== Segment start ==

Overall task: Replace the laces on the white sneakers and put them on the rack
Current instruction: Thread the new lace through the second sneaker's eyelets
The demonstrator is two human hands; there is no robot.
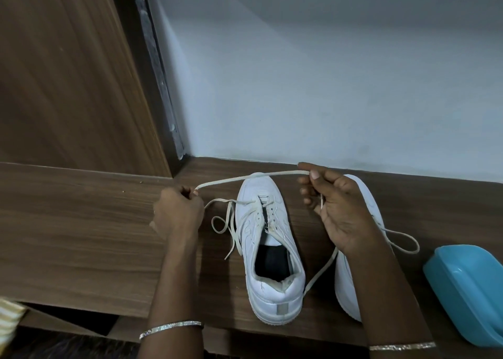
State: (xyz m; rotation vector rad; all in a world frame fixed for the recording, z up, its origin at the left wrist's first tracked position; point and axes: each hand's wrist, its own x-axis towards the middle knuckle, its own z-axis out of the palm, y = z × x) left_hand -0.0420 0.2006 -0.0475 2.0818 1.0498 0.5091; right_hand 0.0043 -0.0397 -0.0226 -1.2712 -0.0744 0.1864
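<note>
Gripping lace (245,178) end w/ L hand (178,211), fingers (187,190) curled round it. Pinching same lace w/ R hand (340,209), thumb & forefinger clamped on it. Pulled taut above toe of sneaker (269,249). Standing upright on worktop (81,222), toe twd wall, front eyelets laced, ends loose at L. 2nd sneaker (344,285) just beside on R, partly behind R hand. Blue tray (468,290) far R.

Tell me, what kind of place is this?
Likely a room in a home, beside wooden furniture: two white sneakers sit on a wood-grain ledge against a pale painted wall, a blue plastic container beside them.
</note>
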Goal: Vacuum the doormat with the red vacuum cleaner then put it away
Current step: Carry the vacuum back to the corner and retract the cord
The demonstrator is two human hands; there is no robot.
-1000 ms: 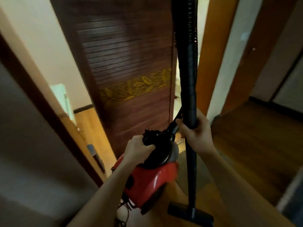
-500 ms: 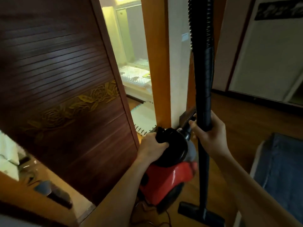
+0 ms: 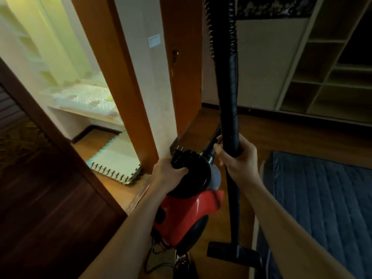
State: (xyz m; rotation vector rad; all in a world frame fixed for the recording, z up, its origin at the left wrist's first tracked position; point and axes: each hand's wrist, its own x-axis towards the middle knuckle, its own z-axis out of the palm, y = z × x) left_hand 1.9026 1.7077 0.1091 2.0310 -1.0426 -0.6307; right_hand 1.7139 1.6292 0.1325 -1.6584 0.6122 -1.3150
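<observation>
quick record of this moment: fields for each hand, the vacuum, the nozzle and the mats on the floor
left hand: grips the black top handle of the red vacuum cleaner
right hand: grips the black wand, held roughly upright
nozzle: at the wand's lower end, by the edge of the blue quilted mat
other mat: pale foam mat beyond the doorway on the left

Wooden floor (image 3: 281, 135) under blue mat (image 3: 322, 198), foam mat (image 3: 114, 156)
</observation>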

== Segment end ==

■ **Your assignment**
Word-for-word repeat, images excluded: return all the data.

■ **Your response**
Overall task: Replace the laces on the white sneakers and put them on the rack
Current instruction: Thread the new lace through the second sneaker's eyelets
The demonstrator is two human hands; there is no robot.
State: (xyz m; rotation vector rad; all in a world frame fixed for the recording, z up, its origin at the left wrist's first tracked position; point and axes: each hand's wrist, its own x-axis towards the middle knuckle, its own z-axis out of the palm, y = z × x) left_hand -0.0420 0.2006 -0.0475 2.0818 1.0498 0.5091; right_hand 0.0043 -0.0397 -0.0226 -1.2712 -0.0744 0.1864
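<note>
Gripping lace (245,178) end w/ L hand (178,211), fingers (187,190) curled round it. Pinching same lace w/ R hand (340,209), thumb & forefinger clamped on it. Pulled taut above toe of sneaker (269,249). Standing upright on worktop (81,222), toe twd wall, front eyelets laced, ends loose at L. 2nd sneaker (344,285) just beside on R, partly behind R hand. Blue tray (468,290) far R.

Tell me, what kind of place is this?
Likely a room in a home, beside wooden furniture: two white sneakers sit on a wood-grain ledge against a pale painted wall, a blue plastic container beside them.
</note>
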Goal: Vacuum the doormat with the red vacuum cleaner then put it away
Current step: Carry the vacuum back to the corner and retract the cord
The demonstrator is two human hands; there is no robot.
-1000 ms: 
-500 ms: 
+0 ms: 
State: (xyz m; rotation vector rad; all in a world frame fixed for the recording, z up, its origin at the left wrist's first tracked position; point and axes: each hand's wrist, its own x-axis towards the middle knuckle, its own z-axis out of the palm, y = z × x) left_hand 1.9026 1.7077 0.1091 2.0310 -1.0426 -0.6307; right_hand 1.7139 1.6292 0.1325 -1.6584 0.6122 -1.3150
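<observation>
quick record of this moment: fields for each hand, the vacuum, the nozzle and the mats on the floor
left hand: grips the black top handle of the red vacuum cleaner
right hand: grips the black wand, held roughly upright
nozzle: at the wand's lower end, by the edge of the blue quilted mat
other mat: pale foam mat beyond the doorway on the left

Wooden floor (image 3: 281, 135) under blue mat (image 3: 322, 198), foam mat (image 3: 114, 156)
</observation>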

Further output is not needed for this exercise.